But the annuity companies do have to solve this equation in order to price your annuity.  How do they do it?  Well Actuarial Tables are a first step - they can average the experiences of a number of customers together and know, on average, how long most of them will live, and also understand the bell-curve distribution of how many will live beyond that age, or die beforehand.

They also are more likely to take greater risks in investment than you and me, as they can afford to lose more than we, as individuals, can.  As for inflation, they can factor this in, of course, but it is an area where they are risk-taking.  If they guess right, they make a lot of money.  If they guess wrong, they make less.  If they really screw up, they go bankrupt, and you have to hope your annuity is insured by the State.

And the problem is, people are living longer and longer these days - and retiring earlier.  You may end up forced into retirement in your 50's and live well into your 80's.  This could mean a retirement of 30-40 years or more.  If your savings are structured for 25 years, you may run the well dry at the time in your life you need money the most.

I am not sure there is an easy answer to all of this - which is why I am trying to figure this out now, at age 50, rather than waiting until 65 and then saying "Gee, how much money do I have and do I have enough to retire?"

The only conclusions I can draw are this:

1.  Structure your life so you can live on very little money:  Avoid financial commitments like expensive houses, cars, boats, and the like with high tax, storage, maintenance, and repair bills.  Retirement is no time be squandering $10,000 a year on motorized vehicles.

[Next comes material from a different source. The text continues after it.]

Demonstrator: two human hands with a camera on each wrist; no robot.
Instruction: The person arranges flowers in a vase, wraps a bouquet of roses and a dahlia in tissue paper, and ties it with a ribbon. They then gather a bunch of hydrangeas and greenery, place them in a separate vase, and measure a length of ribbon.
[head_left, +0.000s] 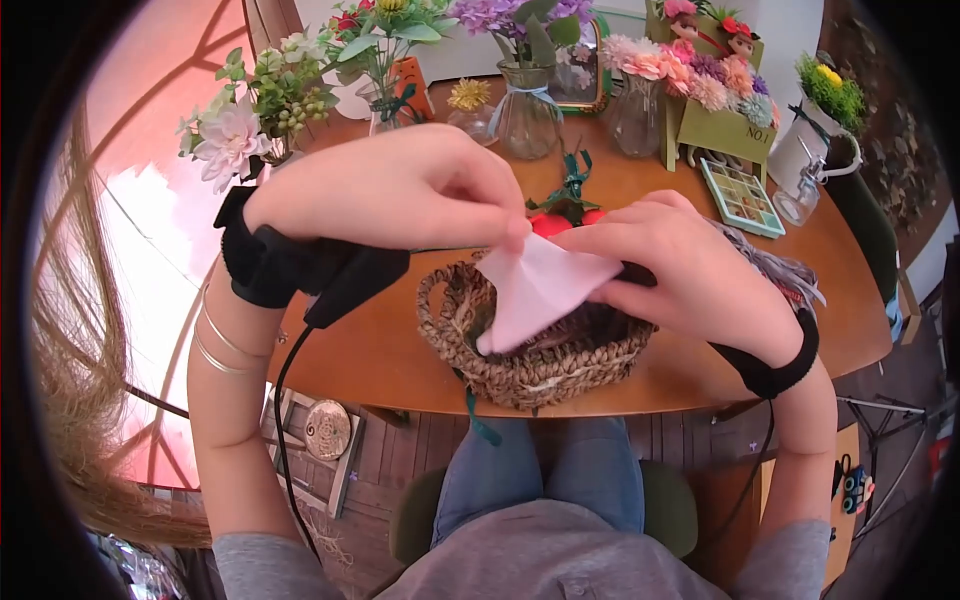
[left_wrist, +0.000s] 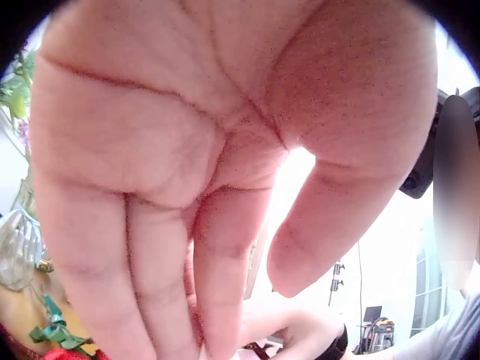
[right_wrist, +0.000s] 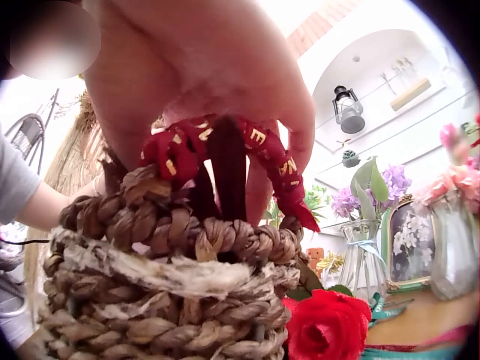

2.  Live on the Interest:  If you can live on the interest of your investments and not touch the principle, the better off you will be, as at least in theory, you could survive forever on that income (unless conditions change, which they will).

3. Work Part-Time:  If your lifestyle is simplified, a part-time job may be all you need to support yourself in later life, which can allow you to delay tapping into those retirement funds for as long as possible.

I wish I had a better answer.  When I was younger, I thought the 401(k) and IRA were a great concept.  Now that I am nearing retirement age, the defined pension benefits seem like a swell deal.

Of course, few people get these nowadays, and in some cases (such as in Illinois) the cost of pensions for government workers are sinking the State budget, as it turns out the State never set aside the money for those pensions.  And I suspect, we will see a lot of private pension funds collapse in the next few decades, as more and more people retire, and it turns out the funds were not properly administered.

So maybe an IRA ain't so bad after all....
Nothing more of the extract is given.